Когда филистимляне захватили ковчег завета, они увезли его в храм Дагона в Аздоде; на следующее утро изображение Дагона оказалось лежащим ниц перед ковчегом завета (1 Царств V). Когда ковчег был потом перенесён в маленькое пограничное иудейское местечко Веесамис, и обитатели сбежались посмотреть на него, 70, а по другим рассказам 50,000 (!) человек было поражено смертью (1 Цар. VI, 19). Гнев Иеговы поражает даже того, кто касается ковчега по ошибке (2 Цар. VI, 6 и 7).

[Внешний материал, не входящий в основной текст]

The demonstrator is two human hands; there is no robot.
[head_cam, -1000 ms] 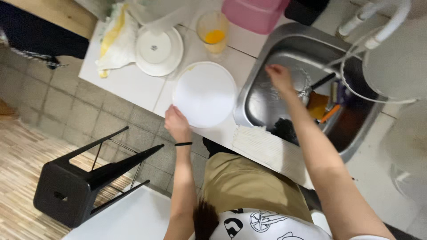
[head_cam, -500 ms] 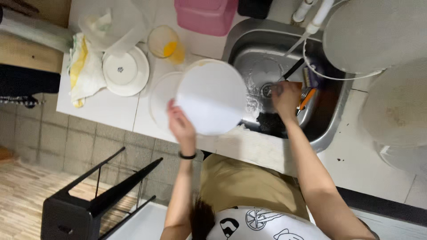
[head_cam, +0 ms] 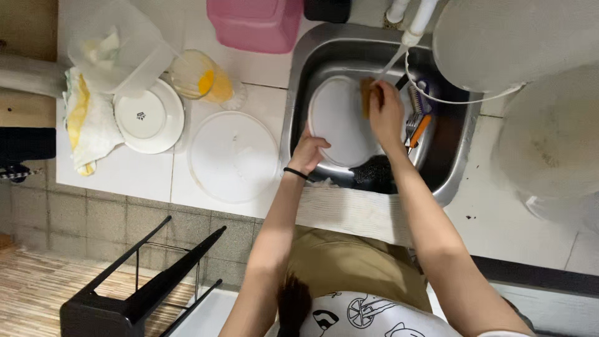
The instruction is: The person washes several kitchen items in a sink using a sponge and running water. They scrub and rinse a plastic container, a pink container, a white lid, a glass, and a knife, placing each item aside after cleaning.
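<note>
The white plate point(head_cam: 340, 122) stands tilted inside the steel sink point(head_cam: 449, 156), under a thin stream of water from the tap point(head_cam: 415, 25). In the head view the left hand point(head_cam: 309, 153) grips the plate's lower rim, fingers curled narrowly around the edge, a black band on the wrist just behind them. The right hand point(head_cam: 387, 115) is closed on a yellow-brown sponge point(head_cam: 367, 97), whose end shows just past the fingertips and presses against the plate's upper face. Just beside the right fingers, toward the far sink wall, lie utensils with an orange handle point(head_cam: 419, 128). Well apart from the left fingers, on the white counter point(head_cam: 249, 75), lies a second round white plate point(head_cam: 234, 156); beyond it sit a smaller plate point(head_cam: 150, 115), a glass with orange liquid point(head_cam: 199, 78) and a pink tub point(head_cam: 259, 24).
</note>
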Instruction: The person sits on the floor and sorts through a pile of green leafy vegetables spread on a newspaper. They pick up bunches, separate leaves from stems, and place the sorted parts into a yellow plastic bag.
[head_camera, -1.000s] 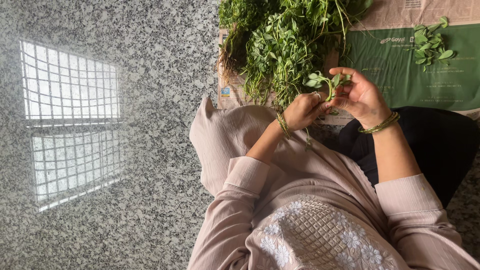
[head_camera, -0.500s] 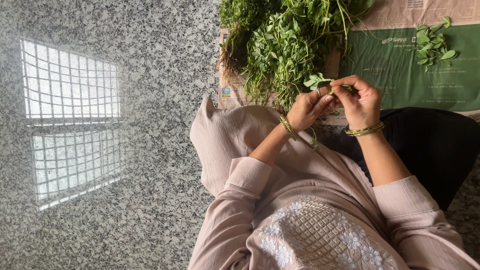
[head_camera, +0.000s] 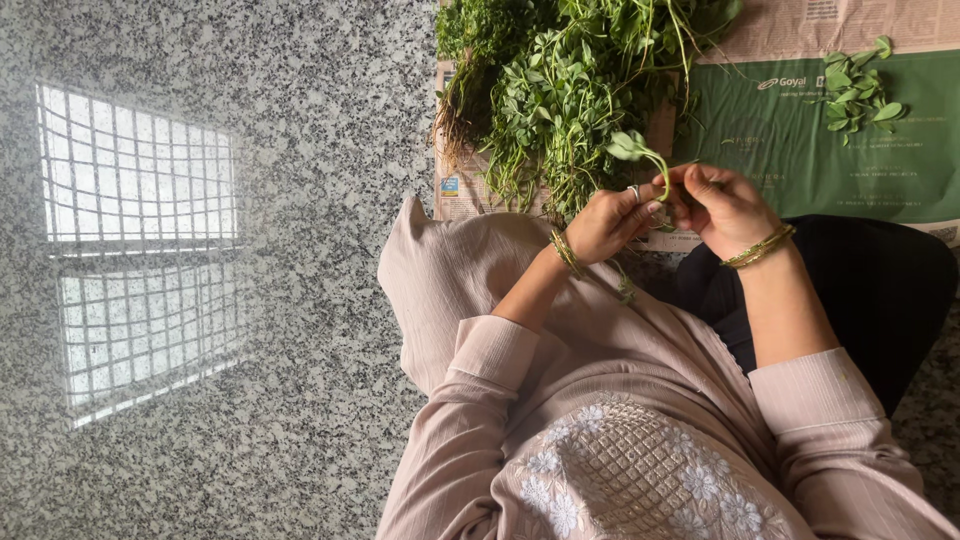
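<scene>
The left hand (head_camera: 607, 218) and the right hand (head_camera: 722, 205) were met over the lap, fingertips together, both pinched on one thin green leafy sprig (head_camera: 645, 160). The sprig's stem ran between the two grips and its leaves stood clear above the left fingers, a hold that appeared suited to stripping leaves from stem. Thin gold bangles sat on each wrist.

Just beyond the hands lay a large loose heap of green leafy stems with pale roots (head_camera: 570, 75), close by, evidently as stock. A small separate pile of plucked green leaves (head_camera: 855, 92) lay well apart to the right, seemingly kept away from the unsorted heap. Both rested on spread newspaper sheets, part green-printed (head_camera: 800, 160), which shielded the speckled grey granite floor (head_camera: 300, 300). A window's reflection showed on that floor
</scene>
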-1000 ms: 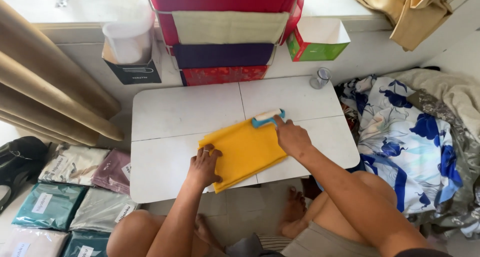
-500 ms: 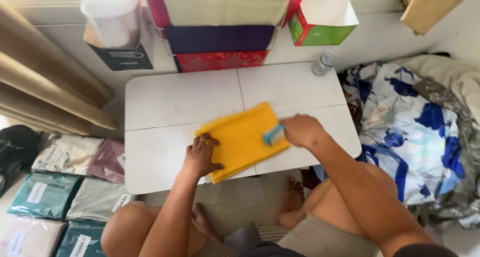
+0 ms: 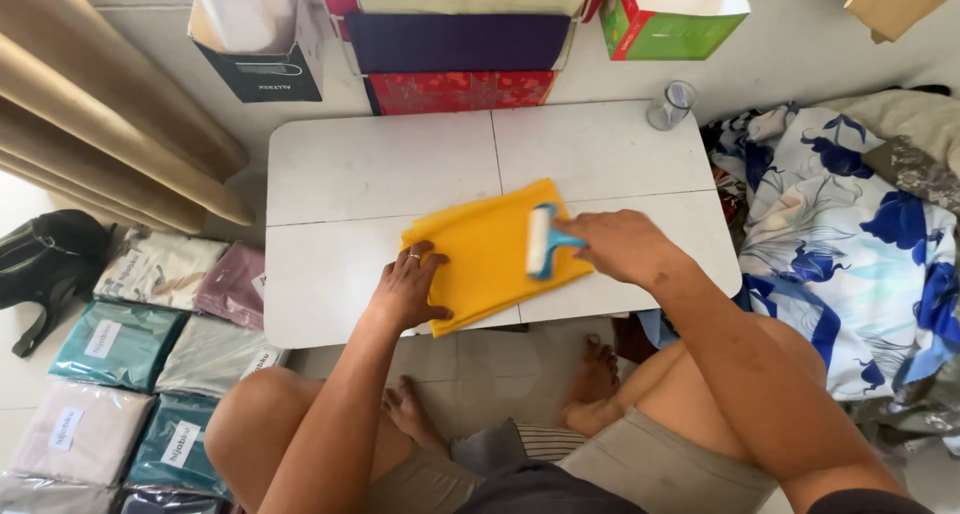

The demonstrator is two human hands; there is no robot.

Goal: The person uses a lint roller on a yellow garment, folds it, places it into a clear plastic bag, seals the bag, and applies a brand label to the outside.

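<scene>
A folded yellow cloth (image 3: 485, 249) lies on a low white table (image 3: 380, 174), reaching to its near edge. My left hand (image 3: 408, 286) presses flat on the cloth's near left corner. My right hand (image 3: 618, 244) grips the handle of a blue lint roller (image 3: 541, 240), whose white roll rests on the right part of the cloth.
Stacked fabric boxes (image 3: 455, 44) and a green carton (image 3: 668, 14) stand behind the table, with a small glass jar (image 3: 671, 104) at the back right. Wrapped cloth packets (image 3: 130, 344) cover the floor at left; a blue floral sheet (image 3: 850, 244) lies right. My bare feet (image 3: 590, 379) are under the table.
The roller has moved from the cloth's far right corner down and leftward across the cloth. My left hand has stayed on the near left corner.
</scene>
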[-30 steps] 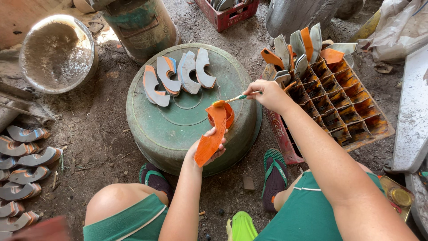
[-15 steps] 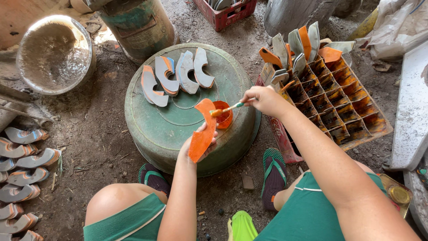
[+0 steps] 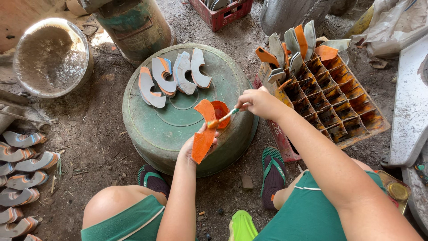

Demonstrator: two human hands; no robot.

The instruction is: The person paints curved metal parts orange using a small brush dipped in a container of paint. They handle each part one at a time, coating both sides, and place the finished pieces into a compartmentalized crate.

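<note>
landmark: upturned green tub [image 3: 178, 120] serving as worktop.

left hand [image 3: 196, 149] over the tub's near edge, fingers curled shut around the lower end of a curved orange sole piece [image 3: 203, 129]. the piece's long axis runs from the hand up and slightly right toward the tub centre, painted face toward the camera. upper end overlaps a small orange cup [image 3: 220, 114] sitting on the tub's right half; cannot tell if they touch.

right hand [image 3: 258, 102] above the tub's right edge, closed in a pinch on a thin brush [image 3: 223, 118]. brush lies roughly level, handle at the hand, tip pointing left and a bit down onto the upper part of the sole piece. so the piece lies just left of the right hand and the left hand carries it from below.

piece look: flat, crescent-like, wet-looking solid orange coat over the visible face.

on the tub's far side: a row of grey sole pieces with orange edges [image 3: 171, 78], lying flat and overlapping. right of the tub: an orange-stained compartment crate [image 3: 339, 98] with more pieces standing in its far cells. left of the tub, on the dirt floor: a stack of grey-and-orange pieces [image 3: 22, 178] and a metal basin [image 3: 51, 56].
</note>
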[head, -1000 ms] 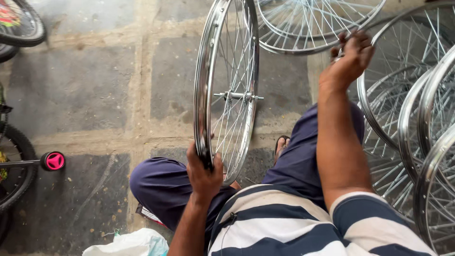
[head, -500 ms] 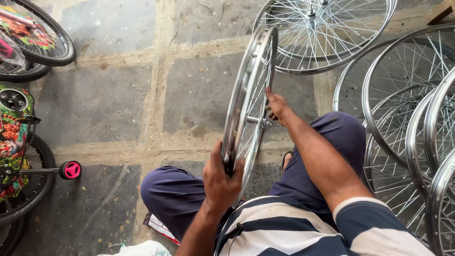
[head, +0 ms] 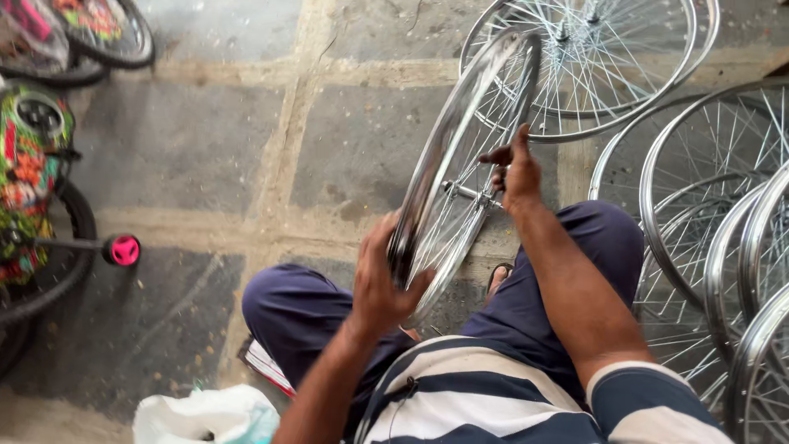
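stone floor [head: 189, 148], wheels [head: 707, 214] stacked right, hands gripping spoked rim [head: 460, 164]

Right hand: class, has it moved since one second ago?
Yes. The right hand has come down from the leaning wheels to the axle of the held wheel.
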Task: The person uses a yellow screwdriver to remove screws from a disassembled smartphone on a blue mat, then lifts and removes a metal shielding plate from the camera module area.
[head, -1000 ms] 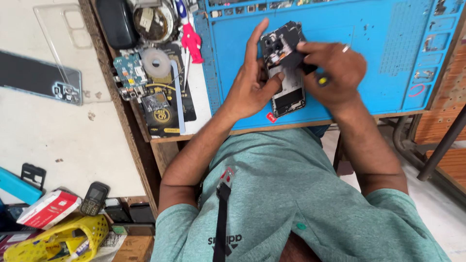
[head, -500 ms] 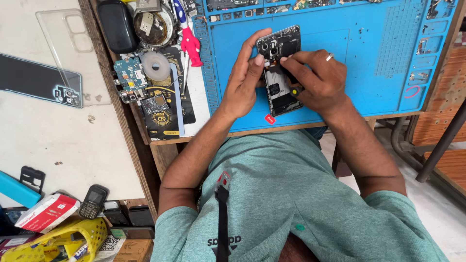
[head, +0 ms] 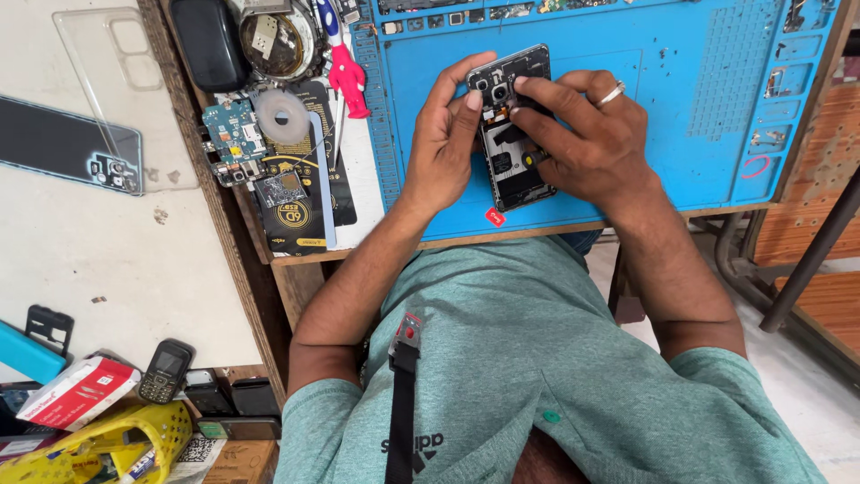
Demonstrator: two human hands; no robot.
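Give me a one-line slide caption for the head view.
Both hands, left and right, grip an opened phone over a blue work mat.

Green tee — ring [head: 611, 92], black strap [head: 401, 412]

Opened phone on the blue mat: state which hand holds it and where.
Both: left hand grips the opened phone along its left edge; right hand presses fingers on its top and middle.

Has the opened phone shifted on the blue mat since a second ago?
Yes. The opened phone now lies closer to the blue mat's near edge and small red sticker, with both hands over it.
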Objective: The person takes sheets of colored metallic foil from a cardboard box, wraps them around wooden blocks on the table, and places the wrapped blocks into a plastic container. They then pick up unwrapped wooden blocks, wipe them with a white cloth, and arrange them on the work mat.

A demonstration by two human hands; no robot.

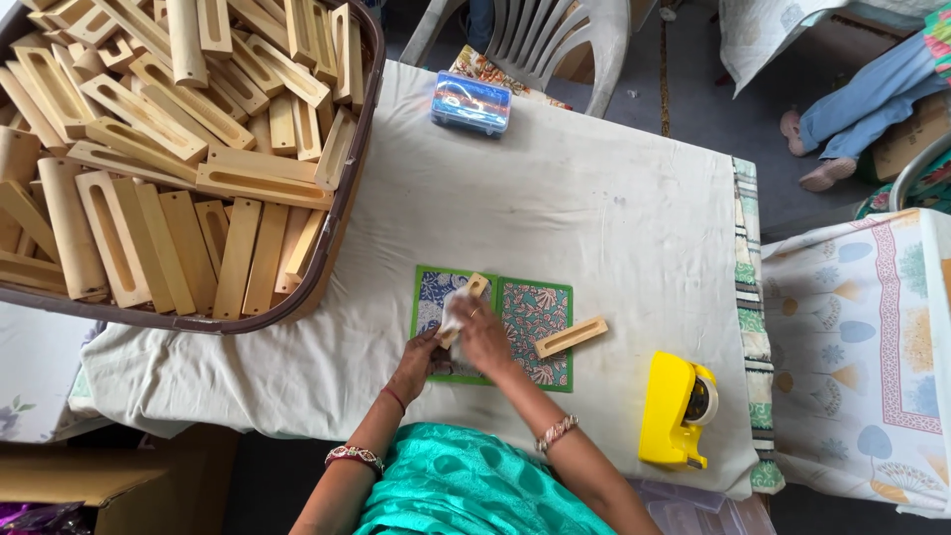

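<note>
Over a green-bordered patterned mat (pixel 540 317) on the cloth-covered table, both my hands work on one slotted wooden piece (pixel 475 286). My left hand (pixel 420 359) grips its near end from below. My right hand (pixel 482 332) presses a small white cloth (pixel 453 315) against the piece. The piece's far end sticks out past my fingers, tilted up and to the right. A second slotted wooden piece (pixel 572 337) lies flat at the mat's right edge, just right of my right hand.
A large brown basket (pixel 337 228) heaped with several slotted wooden pieces fills the left. A yellow tape dispenser (pixel 677 411) stands at the near right. A small blue plastic box (pixel 471 102) sits at the far edge, before a plastic chair (pixel 555 35). Another person's legs (pixel 852 109) show at top right.
</note>
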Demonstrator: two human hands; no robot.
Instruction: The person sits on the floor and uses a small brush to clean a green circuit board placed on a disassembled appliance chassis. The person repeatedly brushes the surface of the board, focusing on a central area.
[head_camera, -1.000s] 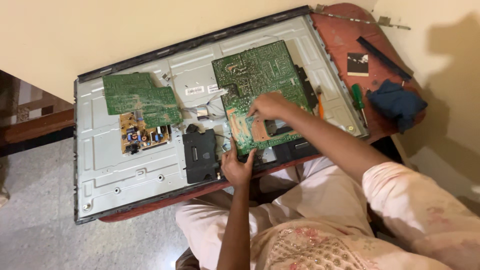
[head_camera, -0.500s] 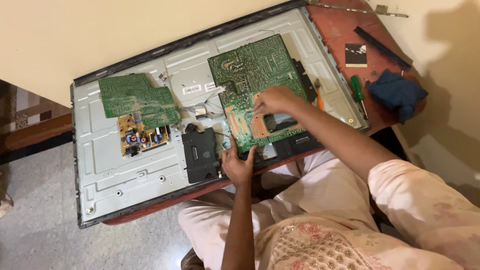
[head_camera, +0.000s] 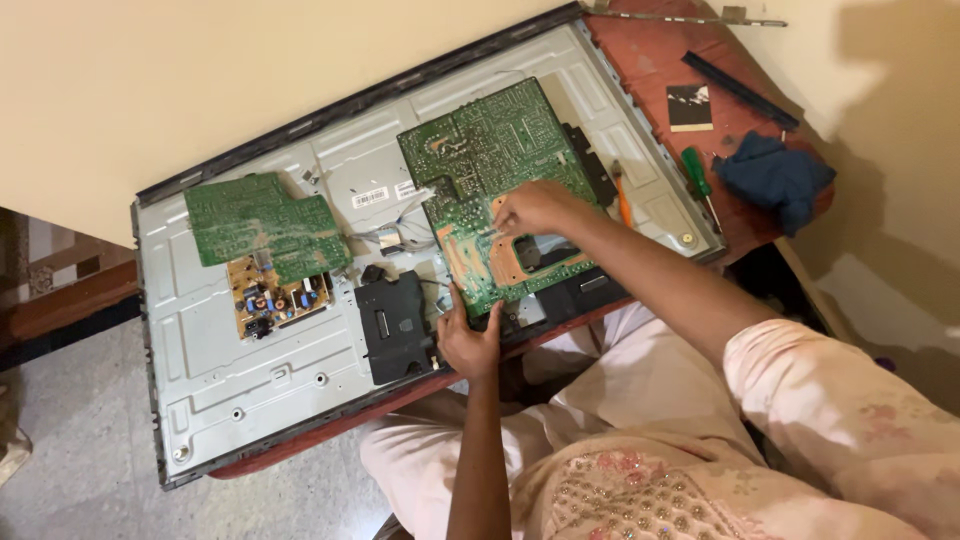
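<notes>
The big board (head_camera: 500, 190), green with a tan patch, lies on the grey panel (head_camera: 300, 370) of an opened flat screen that rests on the red desk (head_camera: 650, 50). The left hand (head_camera: 470, 340) grips the board's near edge: its thumb lies on top of the board, and the fingers (head_camera: 492, 322) curl at the rim, clamped on it. The right hand (head_camera: 535, 207) rests on top of the board, near its middle, fingers (head_camera: 503, 222) bunched together and pointing down at the tan patch; whether they pinch anything cannot be told. The board stretches away from both hands toward the wall.

Left of the left fingers sits a black box (head_camera: 395, 325), and farther left a small board (head_camera: 262, 230). Right of the right fingers lie a green screwdriver (head_camera: 697, 175) and a blue cloth (head_camera: 775, 175).
</notes>
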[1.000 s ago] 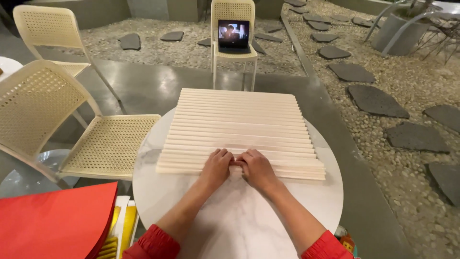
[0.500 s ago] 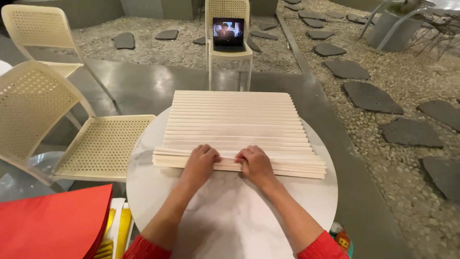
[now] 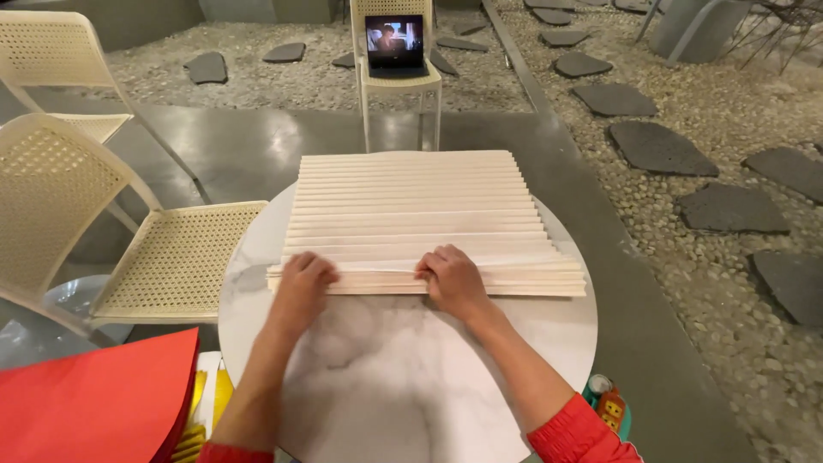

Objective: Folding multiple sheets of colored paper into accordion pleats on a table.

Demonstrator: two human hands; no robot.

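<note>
Head camera looks down over two forearms in red sleeves that reach forward across a round white marble tabletop (image 3: 403, 377). Both palms face down with knuckles up, wrists straight. The left hand (image 3: 304, 281) has its fingers curled over the near edge of a large pleated cream paper sheet (image 3: 416, 210), pressing the stacked folds flat. The right hand (image 3: 453, 276) sits just beside it toward the middle, fingers likewise bent and pinching down on the same near folds. Neither hand is open; each grips the sheet's front pleats. The sheet lies across the middle and far half of the tabletop, its far edge and right corner overhanging the rim.

At the near left, below the tabletop's edge, lies a stack of red paper (image 3: 90, 403) with yellow sheets under it. A cream lattice chair (image 3: 163, 257) stands at the left rim. Farther off, another chair (image 3: 399, 81) carries a lit tablet (image 3: 394, 43), with gravel and dark stepping stones (image 3: 656, 146) beyond.
</note>
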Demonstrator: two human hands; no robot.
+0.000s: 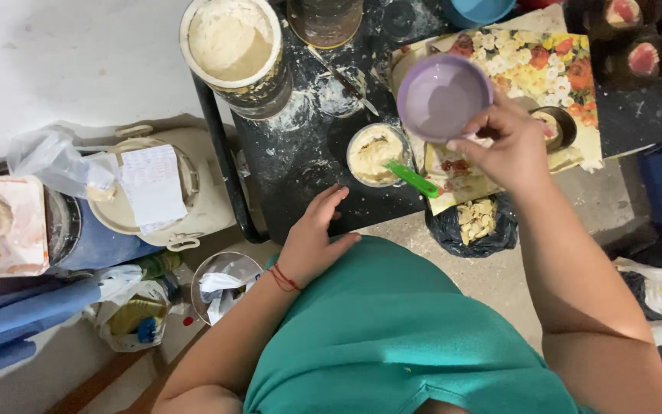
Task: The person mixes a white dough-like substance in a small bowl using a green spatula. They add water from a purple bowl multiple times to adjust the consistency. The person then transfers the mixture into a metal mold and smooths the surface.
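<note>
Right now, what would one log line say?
right hand: holds purple bowl | left hand: flat on black table | paste cup: between hands

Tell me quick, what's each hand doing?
Left hand: open, resting flat on the black table, holding nothing.
Right hand: closed on the purple bowl.

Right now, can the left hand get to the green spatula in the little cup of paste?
Probably yes: the left hand rests on the black table's edge, with bare tabletop before the green spatula.
</note>
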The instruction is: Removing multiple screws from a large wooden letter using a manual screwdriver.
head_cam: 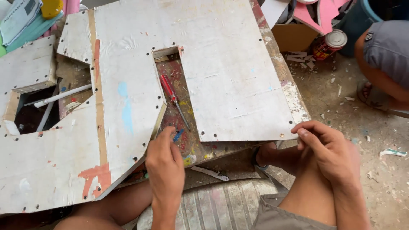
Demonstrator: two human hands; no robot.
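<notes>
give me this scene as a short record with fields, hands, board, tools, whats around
left hand: at the edge of the notch in the board, fingers by a small blue piece
right hand: pinching the board's near right corner
board: large white panel, scuffed, screw holes along its edges
screwdriver: red handle, lying in the notch, untouched
around: tin can on the floor, another person's leg at right
</notes>
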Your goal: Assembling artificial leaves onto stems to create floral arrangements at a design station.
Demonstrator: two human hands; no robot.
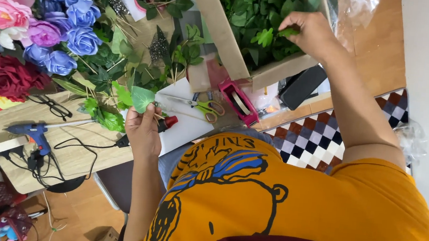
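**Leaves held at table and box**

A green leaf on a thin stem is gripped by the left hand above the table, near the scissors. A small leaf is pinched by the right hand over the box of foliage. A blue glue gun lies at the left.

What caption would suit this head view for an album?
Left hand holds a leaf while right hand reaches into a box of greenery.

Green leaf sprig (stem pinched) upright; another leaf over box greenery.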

Но как скоро мы вступаем на почву исторического времени, всякие сведения о ковчеге исчезают. Весьма подробно описывается, как халдеи увезли сокровища иерусалимского храма, все золотые, серебряные и медные сосуды, кружки и чашки (4 Царств XXIV, 13; XXV, 13), но о ковчеге с двумя скрижалями Завета не говорится ни слова. Храм гибнет в пламени, но никто не интересуется вопросом об участи этих двух чудодейственных скрижалей всемогущего Бога, этой величайшей святыни Ветхого Завета.
Мы оставим в стороне вопрос о причинах подобного умолчания. Мы хотим указать лишь, что критика Пятикнижия снимает с Моисея упрёк, падающий на него согласно содержанию Торы. Как утверждает, наравне с другими учёными, Дильман («Kommentar zu den Büchern Exodus und Leviticus», стр. 201), пользующийся высоким авторитетом даже среди католиков, — 10 заповедей являются перед нами в двух различных редакциях, происхождение которых следует приписать не скрижалям, а иным источникам.
Подобным же образом и все остальные так называемые законы Моисея дошли до нас в двух сравнительно более поздних, отделённых одна от другой столетями, редакциях, чем достаточно легко объясняются все встречающиеся в них различия. Мы знаем также, что эти так называемые законы Моисея представляют собой постановления и обычаи, частью уже и до него имевшие силу у сынов Израиля, частью же получившие правовое значение после поселения израильтян в Ханаане. Впоследствии одни были приписаны Моисею и даже — в видах придания им большей святости и ненарушимости — самому Иегове, как высшему законодателю. Подобное же явление мы можем наблюдать и у других древних народов — вспомним лишь законодательства Ману и Вавилона.
Мы указали, что уже около 2600 лет до Р. Хр. мы находим в Вавилоне высокоразвитое правовое государство, и упоминали о большом своде законов Гамураби, регулировавших гражданское право во всех его отраслях. Мы имеем ныне оригинал этого свода, представляющий для науки, особенно истории культуры и сравнительного правоведения, сокровище громадной ценности.
На рубеже 1901 и 1902 гг. французский археолог де Морган и доминиканский монах Шейль имели счастье найти в развалинах акрополя Суз обелиск царя Гамураби в 2,25 метр. вышины, который, очевидно, был увезён из Вавилона вместе с другой военной добычей и на котором самым тщательным образом вырезаны 280 параграфов законов.
Это, как говорит сам царь, — «законы справедливости, которые Гамураби, могущественный и справедливый царь, утвердил на пользу и уважение слабых и угнетённых, вдов и сирот».
«Потерпевший», читаем мы дальше, «имеющий тяжбу, пусть прочтёт этот мой письменный памятник и внимает моим драгоценным словам; пусть эти законы разъяснят ему и решат его дело! Пусть он вздохнёт легко и скажет: Гамураби мой господин, он истинный отец своего народа».
Хотя царь и говорит, что он, солнце Вавилона, изливающее свой свет на север и юг своей страны, написал эти законы, однако сам он получил их от бога солнца, высшего судьи неба и земли, воплощающего в себе всё справедливое. Поэтому величественный обелиск имеет на вершине прекрасный барельеф, изображающий Гамураби, получающего законы от Шамаша, высшего законодателя.
То же случилось и с законами Моисея. Как легко заметить человеческое происхождение и характер израильских законов! Ведь никто не станет утверждать, что святой Бог, который собственноручно написал на скрижалях завета «lô tiqtôl» — «не убий», мог санкционировать кровную месть, которая до сих пор, как проклятие, тяготеет над народами Востока, в то время, как уже Гамураби «почти совсем искоренил следы её»? Никто не станет утверждать, что обрезание, издавна бывшее в обычае у египтян и арабских бедуинов, знак какой–то особенной связи Бога с народом Израиля?